* _What you are asked to do_: Transcribe the listing in full, excluding any pictures.

*** Data provided Section Begins ***

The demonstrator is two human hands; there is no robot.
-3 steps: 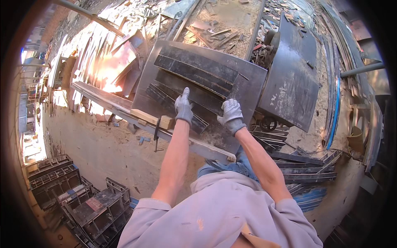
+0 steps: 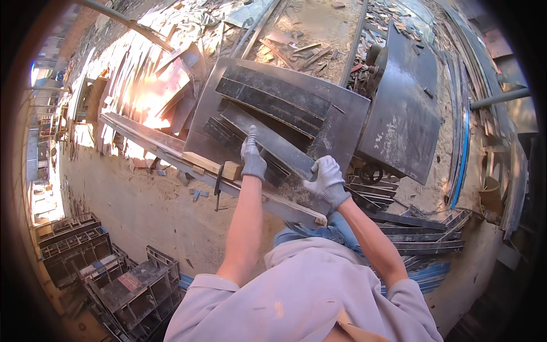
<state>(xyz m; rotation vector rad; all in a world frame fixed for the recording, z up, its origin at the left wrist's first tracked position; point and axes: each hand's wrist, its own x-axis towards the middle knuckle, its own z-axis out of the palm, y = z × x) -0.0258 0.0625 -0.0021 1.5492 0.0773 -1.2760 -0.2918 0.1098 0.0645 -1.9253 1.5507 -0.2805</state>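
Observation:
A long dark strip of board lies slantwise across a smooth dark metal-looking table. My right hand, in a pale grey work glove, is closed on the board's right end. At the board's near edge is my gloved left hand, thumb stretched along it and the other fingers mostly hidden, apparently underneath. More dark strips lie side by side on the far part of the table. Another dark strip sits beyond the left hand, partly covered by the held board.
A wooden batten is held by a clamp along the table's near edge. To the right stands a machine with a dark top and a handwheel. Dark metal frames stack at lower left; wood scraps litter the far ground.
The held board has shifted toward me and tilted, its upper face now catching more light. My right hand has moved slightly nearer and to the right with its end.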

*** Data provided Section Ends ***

* _Response below_:
The demonstrator is two human hands; there is no robot.
-3 steps: 
+0 steps: 
<state>(xyz m; rotation vector rad; all in a world frame fixed for the recording, z up, its origin at the left wrist's first tracked position; point and axes: each hand's wrist, its own x-axis towards the middle knuckle, its own z-axis out of the palm, y = z × x) -0.0258 0.0625 -0.0021 1.5492 0.0773 -1.2760 -0.2918 0.1098 0.0645 -1.9253 1.5507 -0.2805</state>
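Observation:
A long dark strip of board lies slantwise across a smooth dark metal-looking table. My right hand, in a pale grey work glove, is closed on the board's right end. At the board's near edge is my gloved left hand, thumb stretched along it and the other fingers mostly hidden, apparently underneath. More dark strips lie side by side on the far part of the table. Another dark strip sits beyond the left hand, partly covered by the held board.
A wooden batten is held by a clamp along the table's near edge. To the right stands a machine with a dark top and a handwheel. Dark metal frames stack at lower left; wood scraps litter the far ground.
The held board has shifted toward me and tilted, its upper face now catching more light. My right hand has moved slightly nearer and to the right with its end.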

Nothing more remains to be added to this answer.